13. Relaciones entre objetos

Las cosas.

¿De qué forma se rememora más vívidamente la adolescencia? ¿Qué es lo primero que se recuerda? Cómo eran los padres; una chica; el primer estremecimiento sexual; el éxito o el fracaso escolar; alguna humillación todavía inconfesada; felicidad; infelicidad; o, quizá, una acción trivial que, por primera vez, revela en qué se convertirá uno más adelante. Yo recuerdo cosas.

Cuando miro hacia atrás siempre me veo sentado sobre la cama al final del día, demasiado somnoliento para ponerme a leer, pero demasiado despierto para apagar la luz y enfrentarme a los tentaculares temores de la noche.

Las paredes de mi cuarto son de color gris ceniza, un color apropiado al Weltanschauung local. A la izquierda, la estantería con mis libros de bolsillo, todos ellos (Rimbaud y Baudelaire al alcance de la mano) forrados amorosamente con plástico transparente. Mi nombre está escrito en el extremo superior de la parte interior de todas las portadas, para que el forro, doblado varios centímetros, cubra las decisivas mayúsculas de CHRISTOPHER LLOYD.

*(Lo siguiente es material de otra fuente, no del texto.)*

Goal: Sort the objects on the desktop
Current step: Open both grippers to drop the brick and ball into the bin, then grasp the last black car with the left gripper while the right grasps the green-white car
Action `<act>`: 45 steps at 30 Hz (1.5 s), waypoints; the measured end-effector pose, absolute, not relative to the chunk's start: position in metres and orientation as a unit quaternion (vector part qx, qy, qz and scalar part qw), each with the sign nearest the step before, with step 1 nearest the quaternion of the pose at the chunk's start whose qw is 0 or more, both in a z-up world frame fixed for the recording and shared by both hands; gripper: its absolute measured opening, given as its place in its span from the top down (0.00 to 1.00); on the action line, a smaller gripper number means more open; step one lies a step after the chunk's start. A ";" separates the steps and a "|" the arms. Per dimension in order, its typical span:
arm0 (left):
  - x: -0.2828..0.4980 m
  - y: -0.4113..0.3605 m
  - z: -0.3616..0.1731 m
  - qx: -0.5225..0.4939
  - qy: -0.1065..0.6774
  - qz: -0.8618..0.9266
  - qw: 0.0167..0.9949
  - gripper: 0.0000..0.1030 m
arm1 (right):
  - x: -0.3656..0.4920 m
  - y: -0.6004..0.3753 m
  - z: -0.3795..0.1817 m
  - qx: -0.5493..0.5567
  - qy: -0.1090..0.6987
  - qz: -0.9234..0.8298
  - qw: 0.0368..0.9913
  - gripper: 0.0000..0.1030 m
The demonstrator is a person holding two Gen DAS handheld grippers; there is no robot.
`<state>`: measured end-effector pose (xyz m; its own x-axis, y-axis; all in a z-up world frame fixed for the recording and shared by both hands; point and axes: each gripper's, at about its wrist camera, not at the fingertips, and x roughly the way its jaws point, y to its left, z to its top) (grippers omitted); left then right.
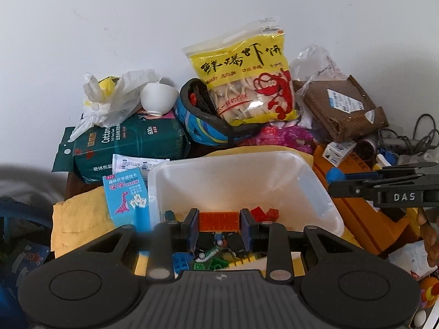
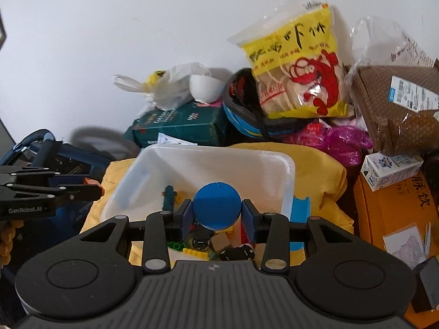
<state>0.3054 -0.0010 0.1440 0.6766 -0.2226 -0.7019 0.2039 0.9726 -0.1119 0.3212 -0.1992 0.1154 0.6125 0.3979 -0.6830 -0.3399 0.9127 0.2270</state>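
Left gripper (image 1: 219, 220) clamped on orange brick (image 1: 219, 221), right gripper (image 2: 216, 209) clamped on blue disc (image 2: 216, 205); both over near edge of white bin (image 2: 288, 186). Risk: release too early, pieces drop outside near rim into desk clutter; grippers may collide.

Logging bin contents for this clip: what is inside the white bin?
The white bin holds loose toy pieces: red bricks and a dark cross-shaped piece. Its near end is hidden behind the left gripper with its orange brick and the right gripper with its blue disc.
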 end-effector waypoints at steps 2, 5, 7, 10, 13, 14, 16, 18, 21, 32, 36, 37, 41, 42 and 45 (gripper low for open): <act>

Esta estratagema evita que se borre el nombre y, en teoría, el robo.

A continuación, mi mesa. Una alfombrilla de lana tejida; dos cepillos tan repletos de pelos que los tuve que abandonar en favor de un peine; calcetines limpios y una camisa blanca para el día siguiente; un caballero medieval de plástico azul, construido con un juego de piezas que me regaló Nigel unas navidades, dejado a medio pintar; y por último, una cajita de música que hago sonar continuamente, aunque no me guste su espantosa melodía suiza; sólo la pongo en marcha por la forma, fatigosa y difícil, con que suena cuando se termina la cuerda y las barritas percutoras se tensan para golpear el metal.

Una pared gris, con un póster de la versión más gris de la Catedral de Rouen de Monet que siempre se enrolla. Mi tocadiscos Dansette, con unos cuantos discos para los experimentos, a su lado.

A la derecha un armario, que se puede cerrar pero que nunca cierro. En el fondo, se amontonan a propósito papeles, sombreros para las vacaciones, pelotas de playa desinfladas, vaqueros antiguos que ya no me pongo y ficheros de segunda mano, todo amontonado para ocultar un par de cosas de gran valor (un ejemplar de Reveille —un semanario con fotos de mujeres semidesnudas— y una o dos cartas de Toni) que espero no sean descubiertas. También en el armario, las dos americanas del colegio, mis pantalones grises favoritos, mis segundos pantalones grises favoritos, mis terceros pantalones grises favoritos y mis pantalones de jugar al cricket. Cuando cierro la puerta, media docena de perchas metálicas campanillean, recordándome las distintas prendas que no tengo.

A continuación, una silla cubierta por un montón formado con la ropa que me he puesto ese día. Apoyada en la silla, una maleta sobre la cual, de vez en cuando, pego adhesivos mentalmente. Las pegatinas indican distintas generaciones de viajes, las hay mugrientas y hechas jirones. Todas implican l’adieu suprême des mouchoirs. Puedo irme. Me iré. Mientras la maleta no tenga etiquetas todo está por llegar. Un día, yo mismo pegaré las etiquetas de verdad. Todo llegará.

Por último, mi mesita de noche, sobre la cual está el único objeto que procede del extranjero: la lamparilla. Un grueso frasco de vino forrado de mimbre de plástico que un primo andariego nos trajo desde algún lugar de la costa portuguesa, y que me ha tocado a mí pues a mi hermana no le gustaba. Mi reloj de pulsera, que no me gusta porque no tiene segundero. Un libro forrado de plástico.

Objetos con el aroma de todo lo que sentía y esperaba. Y aun así, objetos que sólo a medias había deseado o planeado poseer a medias. Algunos los escogí yo, otros los escogieron por mí, otros recibieron mi aprobación. ¿Es eso tan extraño? ¿Qué otra cosa se es, a esa edad, sino una criatura que en parte desea, en parte consiente y para la que en parte se elige?